Dias antes de o comercial ter sido veiculado, a rede social Facebook desmontou um esquema de fake news que envolvia páginas e perfis falsos no Brasil. Desabilitou a rede que até então era supostamente ligada ao MBL (Movimento Brasil Livre), e o grupo, além de ter assumido a autoria do conteúdo, resolveu protestar contra o que classificou como censura. Horas depois disso, a rede “O Boticário” publicou em seus canais uma campanha sobre o Dia dos Pais e foi acusado por internautas de cometer “racismo reverso” por ter retratado uma família em que todos os integrantes eram negros.

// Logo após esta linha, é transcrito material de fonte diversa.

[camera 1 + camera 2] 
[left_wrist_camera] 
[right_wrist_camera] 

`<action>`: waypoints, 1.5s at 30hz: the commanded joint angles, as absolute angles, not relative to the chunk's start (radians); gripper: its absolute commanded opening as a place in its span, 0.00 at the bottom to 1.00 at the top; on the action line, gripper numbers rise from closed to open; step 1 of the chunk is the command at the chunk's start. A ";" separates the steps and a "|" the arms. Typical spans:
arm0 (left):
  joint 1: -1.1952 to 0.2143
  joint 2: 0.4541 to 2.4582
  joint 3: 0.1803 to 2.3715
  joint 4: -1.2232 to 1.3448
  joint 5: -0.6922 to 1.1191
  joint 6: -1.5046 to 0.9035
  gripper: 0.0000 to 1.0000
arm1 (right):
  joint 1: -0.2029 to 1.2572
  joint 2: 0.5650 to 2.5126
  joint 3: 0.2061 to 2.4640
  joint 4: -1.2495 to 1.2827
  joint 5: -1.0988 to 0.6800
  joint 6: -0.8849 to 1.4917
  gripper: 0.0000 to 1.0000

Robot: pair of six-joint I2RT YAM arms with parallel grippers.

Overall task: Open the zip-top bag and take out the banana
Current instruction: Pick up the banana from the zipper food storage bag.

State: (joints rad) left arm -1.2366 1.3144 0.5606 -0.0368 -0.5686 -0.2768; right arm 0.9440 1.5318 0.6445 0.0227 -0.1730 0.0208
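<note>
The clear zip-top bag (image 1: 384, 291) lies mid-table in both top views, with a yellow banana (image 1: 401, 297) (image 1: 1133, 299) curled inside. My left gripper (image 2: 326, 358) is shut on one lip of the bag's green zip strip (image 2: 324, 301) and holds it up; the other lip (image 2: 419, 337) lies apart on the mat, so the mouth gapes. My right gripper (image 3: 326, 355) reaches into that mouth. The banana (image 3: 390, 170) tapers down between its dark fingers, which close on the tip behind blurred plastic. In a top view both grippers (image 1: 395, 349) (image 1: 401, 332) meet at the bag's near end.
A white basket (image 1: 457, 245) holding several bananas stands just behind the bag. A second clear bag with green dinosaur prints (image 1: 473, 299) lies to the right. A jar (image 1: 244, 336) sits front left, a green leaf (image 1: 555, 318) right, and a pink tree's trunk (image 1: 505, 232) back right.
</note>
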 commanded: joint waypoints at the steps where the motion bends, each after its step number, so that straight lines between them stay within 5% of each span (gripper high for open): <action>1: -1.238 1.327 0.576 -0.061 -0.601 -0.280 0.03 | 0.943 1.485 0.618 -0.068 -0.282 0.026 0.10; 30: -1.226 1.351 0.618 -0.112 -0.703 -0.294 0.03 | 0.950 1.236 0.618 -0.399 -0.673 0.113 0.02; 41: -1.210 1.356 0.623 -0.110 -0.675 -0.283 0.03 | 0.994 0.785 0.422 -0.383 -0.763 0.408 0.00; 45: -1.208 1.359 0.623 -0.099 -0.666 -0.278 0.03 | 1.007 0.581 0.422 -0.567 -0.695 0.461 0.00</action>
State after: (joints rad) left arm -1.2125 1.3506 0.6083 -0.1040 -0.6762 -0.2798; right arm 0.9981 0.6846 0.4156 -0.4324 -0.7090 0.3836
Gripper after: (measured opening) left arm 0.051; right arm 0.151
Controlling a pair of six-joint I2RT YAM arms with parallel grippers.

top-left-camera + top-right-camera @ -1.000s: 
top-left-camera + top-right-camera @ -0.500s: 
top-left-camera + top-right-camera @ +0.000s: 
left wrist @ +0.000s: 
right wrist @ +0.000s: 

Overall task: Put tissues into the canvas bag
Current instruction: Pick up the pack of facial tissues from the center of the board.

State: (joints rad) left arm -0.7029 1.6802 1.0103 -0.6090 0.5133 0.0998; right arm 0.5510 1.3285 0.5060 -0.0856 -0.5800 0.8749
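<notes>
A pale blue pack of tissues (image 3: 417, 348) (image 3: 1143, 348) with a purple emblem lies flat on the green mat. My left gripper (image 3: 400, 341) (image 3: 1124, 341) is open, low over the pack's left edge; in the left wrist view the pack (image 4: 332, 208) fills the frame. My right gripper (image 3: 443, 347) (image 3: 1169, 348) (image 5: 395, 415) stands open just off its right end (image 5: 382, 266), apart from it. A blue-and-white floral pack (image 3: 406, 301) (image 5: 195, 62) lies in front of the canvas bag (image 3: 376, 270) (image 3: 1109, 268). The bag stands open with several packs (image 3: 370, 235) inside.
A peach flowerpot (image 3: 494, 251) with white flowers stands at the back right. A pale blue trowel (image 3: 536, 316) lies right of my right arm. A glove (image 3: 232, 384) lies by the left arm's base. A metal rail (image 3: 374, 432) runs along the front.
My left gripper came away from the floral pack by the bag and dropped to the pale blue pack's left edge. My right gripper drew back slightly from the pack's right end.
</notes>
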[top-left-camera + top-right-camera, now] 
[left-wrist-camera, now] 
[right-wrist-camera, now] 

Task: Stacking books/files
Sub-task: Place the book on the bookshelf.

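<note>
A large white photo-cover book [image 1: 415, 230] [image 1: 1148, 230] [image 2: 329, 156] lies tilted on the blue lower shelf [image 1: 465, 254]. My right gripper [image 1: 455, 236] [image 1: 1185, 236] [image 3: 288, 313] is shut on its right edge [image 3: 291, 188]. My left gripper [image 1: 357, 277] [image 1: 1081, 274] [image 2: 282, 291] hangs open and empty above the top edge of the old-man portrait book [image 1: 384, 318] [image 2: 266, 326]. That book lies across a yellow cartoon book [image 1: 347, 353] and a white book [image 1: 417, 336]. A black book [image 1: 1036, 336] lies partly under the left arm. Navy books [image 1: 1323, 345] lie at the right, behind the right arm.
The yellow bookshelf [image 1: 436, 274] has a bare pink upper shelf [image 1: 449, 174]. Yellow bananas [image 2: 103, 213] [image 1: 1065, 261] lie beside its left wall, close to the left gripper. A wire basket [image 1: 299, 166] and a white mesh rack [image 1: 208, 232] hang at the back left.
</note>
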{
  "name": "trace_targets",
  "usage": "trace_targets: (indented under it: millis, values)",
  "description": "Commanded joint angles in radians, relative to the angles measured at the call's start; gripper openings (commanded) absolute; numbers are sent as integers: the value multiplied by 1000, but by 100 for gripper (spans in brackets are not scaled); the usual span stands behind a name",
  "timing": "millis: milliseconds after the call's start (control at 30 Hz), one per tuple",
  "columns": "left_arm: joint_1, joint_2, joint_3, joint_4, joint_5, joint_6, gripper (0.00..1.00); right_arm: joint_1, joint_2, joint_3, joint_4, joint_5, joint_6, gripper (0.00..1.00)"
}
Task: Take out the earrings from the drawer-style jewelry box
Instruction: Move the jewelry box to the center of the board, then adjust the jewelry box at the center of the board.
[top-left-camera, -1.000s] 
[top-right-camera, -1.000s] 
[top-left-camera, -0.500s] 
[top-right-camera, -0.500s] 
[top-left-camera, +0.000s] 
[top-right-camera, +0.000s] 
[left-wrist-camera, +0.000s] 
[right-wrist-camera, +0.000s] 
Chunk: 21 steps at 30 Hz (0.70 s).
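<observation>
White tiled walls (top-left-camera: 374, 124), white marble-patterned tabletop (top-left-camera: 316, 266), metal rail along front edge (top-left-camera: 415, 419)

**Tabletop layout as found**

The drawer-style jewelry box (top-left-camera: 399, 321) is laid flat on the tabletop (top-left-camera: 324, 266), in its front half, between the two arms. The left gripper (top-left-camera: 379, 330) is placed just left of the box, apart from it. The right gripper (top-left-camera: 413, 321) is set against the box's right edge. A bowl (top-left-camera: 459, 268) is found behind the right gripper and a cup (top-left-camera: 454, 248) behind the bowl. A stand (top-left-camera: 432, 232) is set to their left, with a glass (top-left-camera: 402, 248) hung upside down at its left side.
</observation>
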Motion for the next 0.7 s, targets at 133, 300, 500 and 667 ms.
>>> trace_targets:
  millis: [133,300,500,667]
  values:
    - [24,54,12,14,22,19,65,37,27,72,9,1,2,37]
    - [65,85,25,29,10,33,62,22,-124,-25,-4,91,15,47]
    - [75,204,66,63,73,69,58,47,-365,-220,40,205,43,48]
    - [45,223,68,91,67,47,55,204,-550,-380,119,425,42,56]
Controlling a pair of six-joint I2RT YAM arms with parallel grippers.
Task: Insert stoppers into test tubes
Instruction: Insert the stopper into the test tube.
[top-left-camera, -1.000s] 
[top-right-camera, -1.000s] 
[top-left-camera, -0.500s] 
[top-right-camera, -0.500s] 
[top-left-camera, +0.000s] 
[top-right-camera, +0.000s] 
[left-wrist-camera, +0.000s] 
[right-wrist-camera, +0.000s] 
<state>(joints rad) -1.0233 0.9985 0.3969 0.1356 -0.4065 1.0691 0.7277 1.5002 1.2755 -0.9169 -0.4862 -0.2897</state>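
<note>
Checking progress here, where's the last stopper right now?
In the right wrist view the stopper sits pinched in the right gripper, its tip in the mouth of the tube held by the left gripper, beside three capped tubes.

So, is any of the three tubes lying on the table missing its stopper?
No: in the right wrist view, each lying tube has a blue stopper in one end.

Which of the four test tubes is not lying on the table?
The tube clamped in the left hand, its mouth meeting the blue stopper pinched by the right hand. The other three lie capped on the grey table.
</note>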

O que esses dois casos têm a ver com Neymar? Em ambos, o fato ganhou menos repercussão do que a percepção. Não há nada de novo com as fake news; novidade é você poder se fechar em uma bolha e consumir apenas os temas do seu agrado e as versões com as quais você concorda, independentemente do assunto. A segmentação de canais possibilita que os militantes de esquerda tenham pouco ou nenhum contato com as mensagens da extrema direita, e vice-versa.
Como consequência, as redes sociais intensificaram a produção de conteúdo segmentado. Há uma clareza maior sobre canais, públicos e que tipo de mensagem funciona com cada grupo. É nesse aspecto que a mensagem de Neymar falha tanto: os clichês enfileirados no comercial da Gillette simplesmente não conversam com nenhum grupo. A quem se destina aquela mensagem?
É nítido o trabalho que o estafe de Neymar tem feito depois da Copa para reconstruir a imagem do atacante. Contudo, o que mais chama atenção nesse projeto é a falta de um norte: até aqui, o atacante parece atirar em diferentes direções: alterna estratégias inovadoras com ações ultrapassadas, não constrói conteúdos eficientes com nenhum grupo e não cria uma figura empática independentemente do receptor da mensagem.
A reconstrução de imagem de Neymar pode até funcionar no médio ou no longo prazo. Enquanto ele seguir totalmente despreocupado com seus interlocutores, porém, esse processo vai ser muito mais complicado e tortuoso.